I believe that the creation of visualization apps to illustrate mathematical or scientific concepts is a particularly favorable use case for modern coding agents, as many of the downside risks attached to other LLM use cases are limited:

  1. Not mission-critical. As such apps are not authorative sources of truth and only used for secondary purposes, a small positive error rate in the output can be acceptable.
  2. Stand-alone. As the applets are not destined to be incorporated into a larger codebase or literature, the technical debt incurred by delegating all the coding to an LLM agent is bounded.
  3. End product is deterministic (and sandboxed). As the applets run on a deterministic language (Javascript), are sandboxed against file or internet access, and do not make any LLM calls at run-time, security and privacy concerns are minimal, and the applet can be maintained without continued premium LLM access or resource-intensive compute.
  4. Not replacing primary skills. While deskilling is the tradeoff one accepts when relying on these tools to accelerate output, I am perfectly willing to forego the opportunity to keep my Javascript skills at a high level, as this is a tertiary skill for me at best in my chosen profession. (I continue to manually program in Lean and in Python to keep in practice with programming in general.)
  5. Not competing with humans. To my knowledge, there is no existing human effort that is being duplicated by these applets (the activity in this direction appears to have peaked two decades ago).

I would however caution against unrestricted LLM use when one or more of the above five favorable situations is not in effect.

I don't know if these are the right set of rules (#5 in particular seems insufficiently justified). But I guess the culture war is all about bickering over lists like this (or, I guess, whether any list like this should be used vs. just letting an LLM do literally everything for you everywhere).

1 - For example, in writing this, I noticed that I always screw up the markdown for numbered lists inside of blockquotes.
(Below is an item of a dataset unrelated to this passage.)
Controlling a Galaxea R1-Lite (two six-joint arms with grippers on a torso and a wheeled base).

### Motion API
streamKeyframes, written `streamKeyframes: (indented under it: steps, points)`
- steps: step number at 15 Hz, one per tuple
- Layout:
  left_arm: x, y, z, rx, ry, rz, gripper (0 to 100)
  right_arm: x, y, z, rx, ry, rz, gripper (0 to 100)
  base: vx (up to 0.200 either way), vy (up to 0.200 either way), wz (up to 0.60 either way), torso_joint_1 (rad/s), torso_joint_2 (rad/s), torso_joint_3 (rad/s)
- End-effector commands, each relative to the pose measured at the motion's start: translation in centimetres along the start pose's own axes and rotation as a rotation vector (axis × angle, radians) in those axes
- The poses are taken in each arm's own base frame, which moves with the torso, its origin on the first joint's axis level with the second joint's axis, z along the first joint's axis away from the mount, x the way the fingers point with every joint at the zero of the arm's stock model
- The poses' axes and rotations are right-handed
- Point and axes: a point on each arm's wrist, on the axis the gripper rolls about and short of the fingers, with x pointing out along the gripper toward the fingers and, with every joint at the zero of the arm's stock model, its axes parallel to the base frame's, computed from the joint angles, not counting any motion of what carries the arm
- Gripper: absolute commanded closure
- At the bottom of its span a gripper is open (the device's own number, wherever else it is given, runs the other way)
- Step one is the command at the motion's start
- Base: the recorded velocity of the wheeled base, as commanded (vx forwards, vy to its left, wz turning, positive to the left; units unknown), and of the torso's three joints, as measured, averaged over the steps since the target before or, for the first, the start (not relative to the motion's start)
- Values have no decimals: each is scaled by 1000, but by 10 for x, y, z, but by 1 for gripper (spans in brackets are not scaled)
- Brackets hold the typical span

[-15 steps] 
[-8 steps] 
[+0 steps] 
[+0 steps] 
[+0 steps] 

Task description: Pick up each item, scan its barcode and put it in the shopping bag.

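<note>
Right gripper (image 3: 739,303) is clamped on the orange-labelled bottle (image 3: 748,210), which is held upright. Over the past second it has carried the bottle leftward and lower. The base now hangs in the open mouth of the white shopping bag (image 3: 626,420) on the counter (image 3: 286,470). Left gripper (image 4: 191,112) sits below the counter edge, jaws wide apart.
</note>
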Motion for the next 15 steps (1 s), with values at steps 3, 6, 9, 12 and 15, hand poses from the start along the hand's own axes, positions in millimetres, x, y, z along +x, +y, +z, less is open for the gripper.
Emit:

I typically still just leave blank lines between lines/paragraphs in blockquotes; no particular reason why I do it, but it's most noticeable when it breaks numbered lists. An LLM trivially told me a couple different ways I could do it that will display properly. On the other hand, I spent a decent amount of time yesterday trying to troubleshoot something that was crashing intermittently. It gave me some certainly reasonable troubleshooting steps, but when the basic, good ones ran out, it sort of went insane. It never occurred to the LLM to note that there were some additional debug tools I could enable; I happened to find that in a web search leading to a forum leading to documentation shortly after giving up on the LLM.